**WHAT IS BEING ASKED**
Pull every line holding the string "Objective" from the records below.

**Dataset records**

▽

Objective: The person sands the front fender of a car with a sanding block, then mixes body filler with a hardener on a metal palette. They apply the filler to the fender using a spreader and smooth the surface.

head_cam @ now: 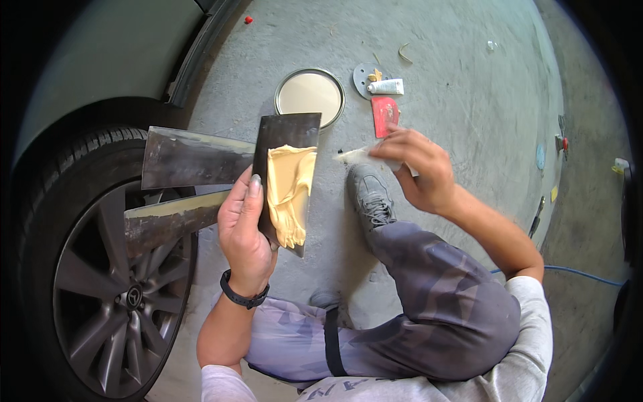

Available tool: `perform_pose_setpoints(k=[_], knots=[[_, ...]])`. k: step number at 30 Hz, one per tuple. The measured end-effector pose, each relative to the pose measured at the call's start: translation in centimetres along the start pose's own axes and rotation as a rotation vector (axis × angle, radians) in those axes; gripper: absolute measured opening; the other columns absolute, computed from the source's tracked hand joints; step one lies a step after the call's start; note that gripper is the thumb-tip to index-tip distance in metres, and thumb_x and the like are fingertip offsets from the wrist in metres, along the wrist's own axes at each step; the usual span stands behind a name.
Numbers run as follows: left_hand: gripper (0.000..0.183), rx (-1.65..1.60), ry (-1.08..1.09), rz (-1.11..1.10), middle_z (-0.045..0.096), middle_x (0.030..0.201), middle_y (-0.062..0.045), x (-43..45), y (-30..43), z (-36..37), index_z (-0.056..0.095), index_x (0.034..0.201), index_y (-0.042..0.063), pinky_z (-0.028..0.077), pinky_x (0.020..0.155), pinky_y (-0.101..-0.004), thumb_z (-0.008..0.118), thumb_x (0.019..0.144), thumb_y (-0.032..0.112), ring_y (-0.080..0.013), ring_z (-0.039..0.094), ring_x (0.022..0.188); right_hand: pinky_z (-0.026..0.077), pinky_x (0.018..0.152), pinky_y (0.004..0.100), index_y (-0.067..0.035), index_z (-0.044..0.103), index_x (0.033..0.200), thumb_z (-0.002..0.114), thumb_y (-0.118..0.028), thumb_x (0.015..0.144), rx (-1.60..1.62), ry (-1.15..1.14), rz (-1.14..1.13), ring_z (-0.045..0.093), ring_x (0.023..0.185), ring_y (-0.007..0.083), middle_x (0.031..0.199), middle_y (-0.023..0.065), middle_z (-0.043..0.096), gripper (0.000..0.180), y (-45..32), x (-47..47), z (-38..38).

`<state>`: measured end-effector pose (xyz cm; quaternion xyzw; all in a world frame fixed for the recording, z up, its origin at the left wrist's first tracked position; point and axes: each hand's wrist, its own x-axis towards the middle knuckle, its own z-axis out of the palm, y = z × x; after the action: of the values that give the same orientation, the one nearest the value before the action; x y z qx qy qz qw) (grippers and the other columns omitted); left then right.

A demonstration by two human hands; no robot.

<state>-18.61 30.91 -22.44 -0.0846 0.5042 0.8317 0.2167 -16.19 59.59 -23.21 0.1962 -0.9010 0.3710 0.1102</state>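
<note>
My left hand [243,221] grips three dark metal filler spreaders, fanned out. The front spreader [290,129] stands nearly upright in view and carries a thick smear of yellowish body filler [287,196]. Behind it, the upper spreader [196,158] and the lower spreader [173,221] point left, with dried pale residue along their edges. In my right hand [422,166] is a thin, whitish spreader [359,155], pinched in the fingers and blurred. A gap separates it from the filler. Below its tip is my grey shoe [370,193].
A round tin of beige filler [309,94] stands on the concrete floor. To its right are a perforated sanding disc [360,80], a white tube [387,87] and a red plastic spreader [383,113]. A car wheel [128,301] and grey bodywork [110,55] border the left side.
</note>
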Motion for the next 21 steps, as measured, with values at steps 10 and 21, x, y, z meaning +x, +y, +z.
perform_pose_setpoints(k=[10,21], knots=[[0.042,0.149,-0.022,0.042,0.070,0.128,-0.013,0.1,0.0,0.6,0.054,0.143,-0.010,0.050,0.099,-0.0274,0.049,0.109,0.015,-0.0152,0.067,0.112,0.051,0.093,0.0274,0.000,0.053,0.151,0.067,-0.012,0.101,0.828,0.059,0.785,0.061,0.103,0.0079,0.116,0.0036,0.070,0.053,-2.5,-0.2,2.3],[0.041,0.530,0.003,0.142,0.071,0.096,-0.005,0.9,-2.0,0.4,0.060,0.132,-0.013,0.049,0.075,-0.0269,0.046,0.111,0.019,-0.0083,0.061,0.084,0.051,0.087,0.0298,0.004,0.058,0.143,0.069,-0.007,0.096,0.508,-0.072,0.487,0.062,0.094,0.0118,0.107,0.0133,0.070,0.049,-3.8,-0.6,5.8]])
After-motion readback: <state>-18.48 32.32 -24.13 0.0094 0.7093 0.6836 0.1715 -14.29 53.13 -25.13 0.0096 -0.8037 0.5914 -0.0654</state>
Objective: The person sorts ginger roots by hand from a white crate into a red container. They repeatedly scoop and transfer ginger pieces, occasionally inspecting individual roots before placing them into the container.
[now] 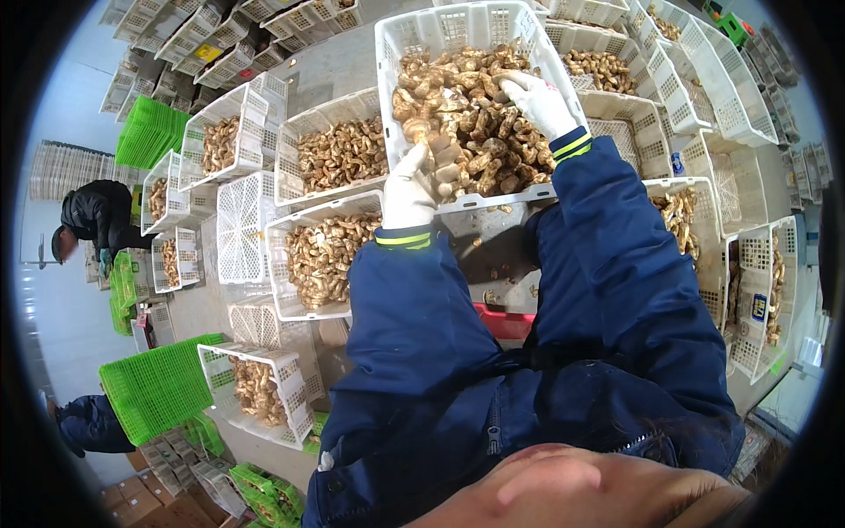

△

**TASK ANSWER**
Objective: The person sands the front fender of a car with a sanding block, then mixes body filler with a hardener on a metal palette. They apply the filler to the fender using a spreader and smooth the surface.
Objective: The person sorts ginger roots by hand from a white crate into a red container. They repeatedly scoop and transfer ginger pieces, occasionally inspecting individual roots before placing them into the container.

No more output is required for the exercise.